# To do
Report each line of the entries that contains the word "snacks", copied in full.

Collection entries
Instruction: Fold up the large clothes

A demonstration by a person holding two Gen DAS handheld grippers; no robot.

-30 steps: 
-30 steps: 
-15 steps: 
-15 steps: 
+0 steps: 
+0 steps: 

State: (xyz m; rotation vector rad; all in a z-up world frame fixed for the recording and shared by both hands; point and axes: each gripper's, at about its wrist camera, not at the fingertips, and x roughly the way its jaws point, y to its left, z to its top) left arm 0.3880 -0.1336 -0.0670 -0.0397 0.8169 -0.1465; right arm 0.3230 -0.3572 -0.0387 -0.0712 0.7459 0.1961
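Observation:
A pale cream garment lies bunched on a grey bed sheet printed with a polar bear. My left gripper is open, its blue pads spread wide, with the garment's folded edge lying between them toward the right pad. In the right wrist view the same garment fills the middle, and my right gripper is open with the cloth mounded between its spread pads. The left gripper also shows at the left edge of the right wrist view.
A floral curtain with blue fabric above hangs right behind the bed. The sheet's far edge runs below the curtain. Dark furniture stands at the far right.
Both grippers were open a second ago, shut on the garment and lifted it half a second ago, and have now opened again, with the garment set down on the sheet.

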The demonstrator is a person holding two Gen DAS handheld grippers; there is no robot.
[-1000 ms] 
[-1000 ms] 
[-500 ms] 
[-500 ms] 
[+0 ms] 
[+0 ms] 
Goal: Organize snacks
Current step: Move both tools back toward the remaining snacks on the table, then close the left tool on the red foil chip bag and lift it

# Response to this exercise
Goal: Organize snacks
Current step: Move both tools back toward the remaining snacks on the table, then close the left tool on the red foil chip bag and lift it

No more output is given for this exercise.